Ed Note: In fall 2021, Michelle Kraft taught art history for a semester in Spain to a group of university students from Texas. In this series of three articles, “Dispatches from Spain,”  she reflects upon her time there. 

At the west end of the Plazuela de Pedro Dávila, within the old walled city of Ávila, Spain, a plaque marks the 16th century building where Orson Welles lived while filming Chimes at Midnight (1965). Even before that — he traveled to Ávila in his younger years — the location had made an impression on the actor/director/screenwriter. When asked, during a 1960 interview with the Canadian Broadcasting Corporation, where he’d most like to live, he declared without pausing, “I’d like to live in Spain better than anywhere else in the world … Ávila.” Welles then added, “Horrible climate. Too hot in the summer, too cold in the winter.” (He might well have been describing the Panhandle of Texas.) He then concludes his description of Ávila: “Very strange, tragic place. I don’t know why I’ve got a great thing about it.” 

Ávila, which is situated about an hour-and-a-half northwest of Madrid, has been my home for a year, albeit spread across four separate semesters, in three-month increments.

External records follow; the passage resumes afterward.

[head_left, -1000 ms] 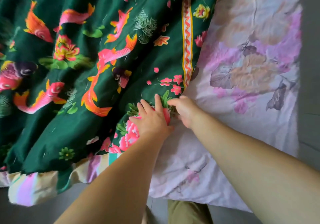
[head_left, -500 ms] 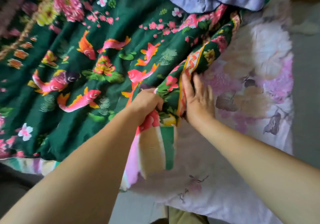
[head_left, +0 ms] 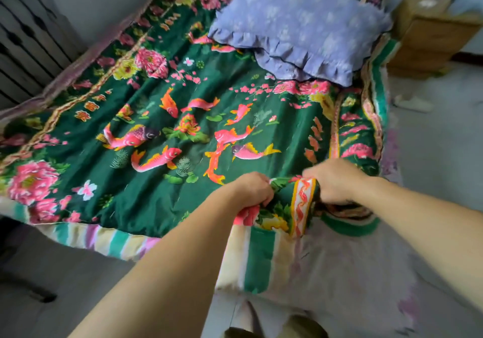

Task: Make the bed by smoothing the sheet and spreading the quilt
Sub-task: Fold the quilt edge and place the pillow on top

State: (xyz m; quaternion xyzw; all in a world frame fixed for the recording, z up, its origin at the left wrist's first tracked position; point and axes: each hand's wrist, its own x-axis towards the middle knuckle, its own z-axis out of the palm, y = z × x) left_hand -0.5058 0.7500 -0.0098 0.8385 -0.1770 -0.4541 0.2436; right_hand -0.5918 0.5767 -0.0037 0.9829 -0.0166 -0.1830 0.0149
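At the bed's foot, your left hand (head_left: 254, 190) and right hand (head_left: 333, 180) now both clench the green koi quilt (head_left: 156, 139) corner, lifted off the pale floral sheet (head_left: 352, 267); earlier the right lay flat.

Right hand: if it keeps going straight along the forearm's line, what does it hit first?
The right hand points up and left across the bed, so it would first meet the bunched quilt it grips, likely near the fish print; depth is unclear.
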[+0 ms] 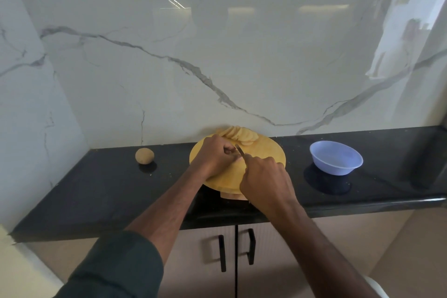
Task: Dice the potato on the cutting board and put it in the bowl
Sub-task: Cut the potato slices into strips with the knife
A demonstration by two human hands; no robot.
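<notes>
A round yellow cutting board (268, 152) lies on the black counter. Several round potato slices (238, 135) are fanned out along its far edge. My left hand (215, 155) is curled over a piece of potato on the board, which its fingers mostly hide. My right hand (266, 176) grips a knife (240, 151), and the blade points away from me, right beside my left fingers. An empty light blue bowl (336, 157) stands to the right of the board.
A whole unpeeled potato (144, 156) sits on the counter (96, 189) left of the board. A marble wall rises directly behind. Cabinet doors with black handles (222, 253) are below the counter's front edge.
</notes>
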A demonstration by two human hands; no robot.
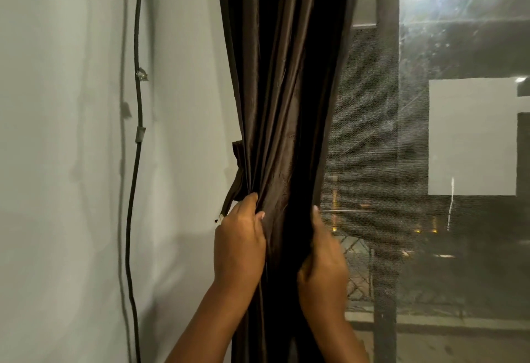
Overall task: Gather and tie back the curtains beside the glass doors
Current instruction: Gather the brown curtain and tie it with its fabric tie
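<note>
Pale wall (71, 162) fills the left of the frame, with a black cable (139, 110) running down it. At centre hangs the dark brown curtain (275, 90), bunched into folds beside the glass door (459, 133). The left hand (239, 243) curls its fingers into the left folds, and the right hand (322, 265) wraps the right edge, likely squeezing the bundle narrow for tying. A fabric tie (236, 173) dangles at the curtain's left edge; its anchor is hidden. Right fingertips vanish behind cloth.

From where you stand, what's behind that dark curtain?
Behind the dark curtain, on its right, a sheer mesh curtain hangs before the glass door. On its left, a fabric tie-back peeks out. Whatever lies behind its folds is covered.
</note>
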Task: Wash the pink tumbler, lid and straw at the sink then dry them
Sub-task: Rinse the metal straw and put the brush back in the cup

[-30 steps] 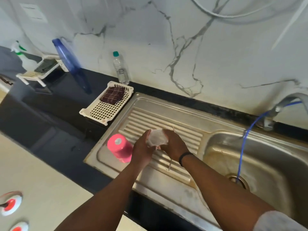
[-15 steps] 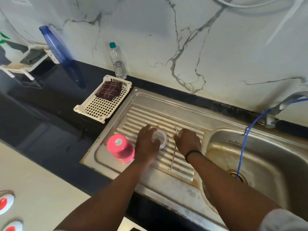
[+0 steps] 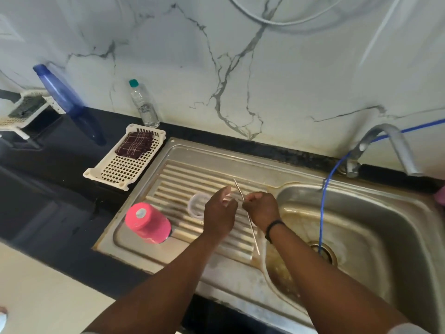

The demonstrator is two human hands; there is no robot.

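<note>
You had the clear straw (image 3: 248,216) pinched in your right hand (image 3: 261,208), fingers curled round it near its upper third, so that it hung slanting over the ribbed draining board (image 3: 192,174) with both ends free; that hold looked chosen to let the left hand work along its length. Your left hand (image 3: 220,213) was just beside it, fingers loosely bent and reaching toward the straw; whether the fingertips actually touched it, I could not tell, and they seemed to hold nothing. The pink tumbler (image 3: 148,222) stood mouth-down at the near left corner of the draining board, probably so that water could run out of it. The clear lid (image 3: 196,204) lay flat on the ribs between the tumbler and your left hand, partly hidden by that hand, set aside where it could drain too. By count: one tumbler, one lid, one straw, two hands. Beyond them were one white perforated tray (image 3: 125,165) on the dark counter (image 3: 48,165) with one folded dark checked cloth (image 3: 134,144) in it, likely waiting for the drying; one small water bottle (image 3: 144,104) against the marble wall; one blue bottle (image 3: 60,92); one tap (image 3: 387,143); and one blue hose (image 3: 323,201) running down into the basin (image 3: 385,225) toward the drain.
</note>
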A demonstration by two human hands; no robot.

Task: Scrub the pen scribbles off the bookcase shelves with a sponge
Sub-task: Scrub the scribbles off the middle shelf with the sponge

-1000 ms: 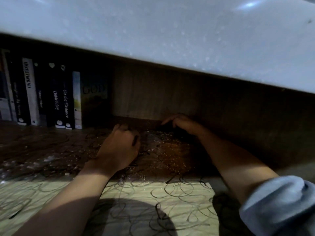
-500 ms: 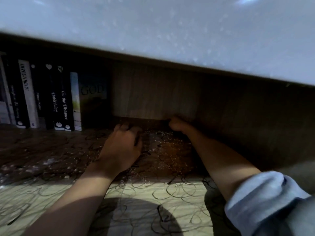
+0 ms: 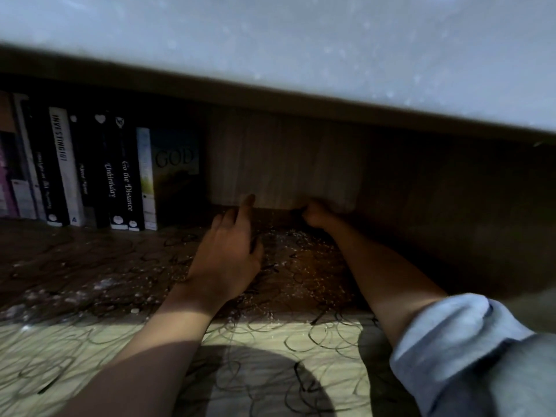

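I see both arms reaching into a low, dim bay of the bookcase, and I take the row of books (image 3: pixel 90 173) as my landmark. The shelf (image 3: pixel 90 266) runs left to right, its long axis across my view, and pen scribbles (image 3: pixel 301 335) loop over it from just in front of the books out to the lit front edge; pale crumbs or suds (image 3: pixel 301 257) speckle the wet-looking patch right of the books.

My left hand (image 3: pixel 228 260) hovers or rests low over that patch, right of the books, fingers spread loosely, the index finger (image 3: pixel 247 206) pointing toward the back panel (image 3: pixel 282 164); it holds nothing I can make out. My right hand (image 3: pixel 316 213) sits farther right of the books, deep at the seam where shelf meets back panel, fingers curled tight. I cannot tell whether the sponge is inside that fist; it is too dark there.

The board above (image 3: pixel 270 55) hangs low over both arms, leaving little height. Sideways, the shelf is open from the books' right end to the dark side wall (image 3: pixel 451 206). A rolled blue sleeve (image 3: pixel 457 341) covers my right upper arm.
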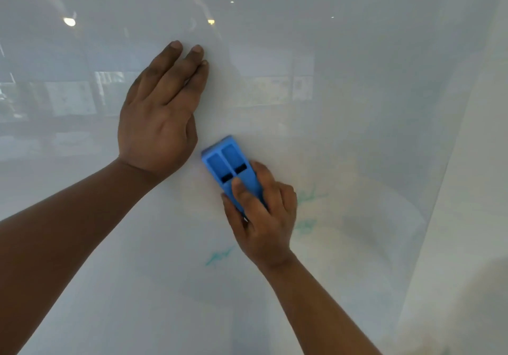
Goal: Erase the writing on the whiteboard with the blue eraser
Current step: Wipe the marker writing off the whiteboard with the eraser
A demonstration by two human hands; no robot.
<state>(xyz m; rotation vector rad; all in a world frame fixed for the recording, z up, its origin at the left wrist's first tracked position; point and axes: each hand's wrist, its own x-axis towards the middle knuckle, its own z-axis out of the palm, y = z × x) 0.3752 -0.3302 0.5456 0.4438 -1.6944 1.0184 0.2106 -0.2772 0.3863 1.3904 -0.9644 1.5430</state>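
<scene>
The glossy whiteboard (343, 93) fills almost the whole view. My right hand (264, 217) grips the blue eraser (228, 162) by its lower half and presses it flat against the board, its free end pointing up and left. My left hand (159, 112) lies flat on the board just above and left of the eraser, fingers together, holding nothing. Faint teal smears of writing (218, 257) show below the eraser, and more teal marks (306, 211) lie just right of my right hand.
The board's right edge (439, 189) runs down the right side, with a pale wall (472, 217) beyond it. Reflections of ceiling lights (69, 21) and room furniture show in the board's upper half.
</scene>
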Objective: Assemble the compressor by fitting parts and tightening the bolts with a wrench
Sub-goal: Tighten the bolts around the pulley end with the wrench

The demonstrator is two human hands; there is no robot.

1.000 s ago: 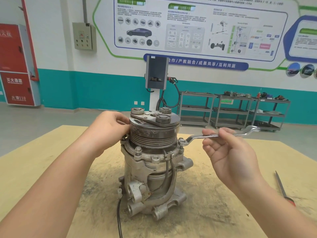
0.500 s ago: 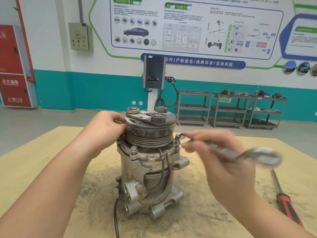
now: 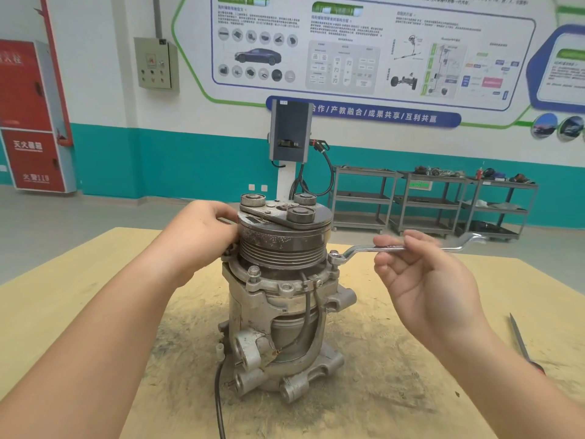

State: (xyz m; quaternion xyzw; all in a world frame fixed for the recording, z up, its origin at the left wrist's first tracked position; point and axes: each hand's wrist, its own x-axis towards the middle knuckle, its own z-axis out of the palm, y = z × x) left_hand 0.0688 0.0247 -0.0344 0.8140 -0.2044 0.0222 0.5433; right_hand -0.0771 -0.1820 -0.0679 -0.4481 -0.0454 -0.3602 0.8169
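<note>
Fingers of my right hand pinch the wrench, its ring end seated on the right flange bolt; my left hand grips the compressor standing mid-table. Parts look fitted; tightening seems underway, other bolts probably remain.

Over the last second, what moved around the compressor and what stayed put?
The right hand swung the wrench handle toward the person and down, then back out to the right, level again, its ring end on the bolt throughout. The left hand kept holding the pulley; the compressor did not shift.
</note>
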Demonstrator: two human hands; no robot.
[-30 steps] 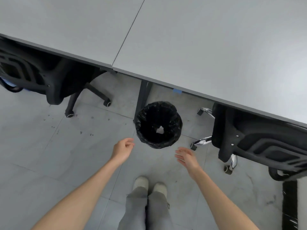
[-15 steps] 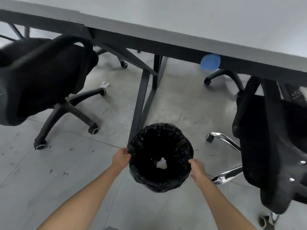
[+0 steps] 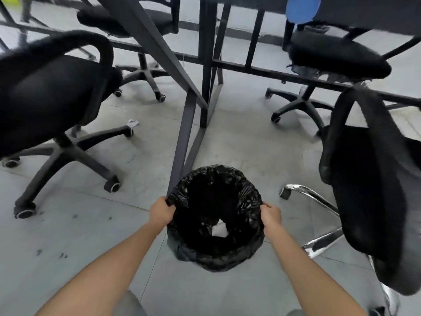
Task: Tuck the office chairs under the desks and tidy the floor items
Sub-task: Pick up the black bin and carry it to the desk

Among other university duties, I teach an undergraduate course in art history, where the old city itself serves as a classroom. For a survey of art history in Spain, Ávila just about has it all; and much of what it doesn’t, the rest of the country does.

Long before the Roman Empire claimed the Iberian Peninsula, a Celt-Iberian culture, the pastoralist Vettones, settled the region. Their verracos — immense granite statues of bulls and pigs — are scattered throughout Ávila’s walled city and found in archeological sites within the province. The fine metalworks of these Late Bronze-/Iron-Age peoples, as well as their pottery, are housed in the Museo Provincial de Ávila. At the archeological site of Ulaca, in Ávila Province, is the tragic altar where it is believed the Vettones — similar in practice to their Lusitanian allies — offered human sacrifices. 

 The city of Ávila is best-known for its murallas, or Medieval walls, to which it — in large part — owes its designation as a UNESCO World-Heritage Site. The ramparts’ mile-and-a-half circumference is dotted by eighty-eight towers and includes nine gates. Beginning at the end of the 1000s, construction on the walls continued into the fourteenth century. Some of its stones are grave markers salvaged from what was once a nearby Roman cemetery. Still visible in these blocks are troughs and channels into which the Romans once poured wine and oil, libations to their dead. Mudejar elements — design motifs rooted in the time when Spain was a land of Islam — are also found within the fortification’s brickwork and crenellations. These walls read as a synopsis of the epochs and cultures that have inhabited Spain’s Meseta Central.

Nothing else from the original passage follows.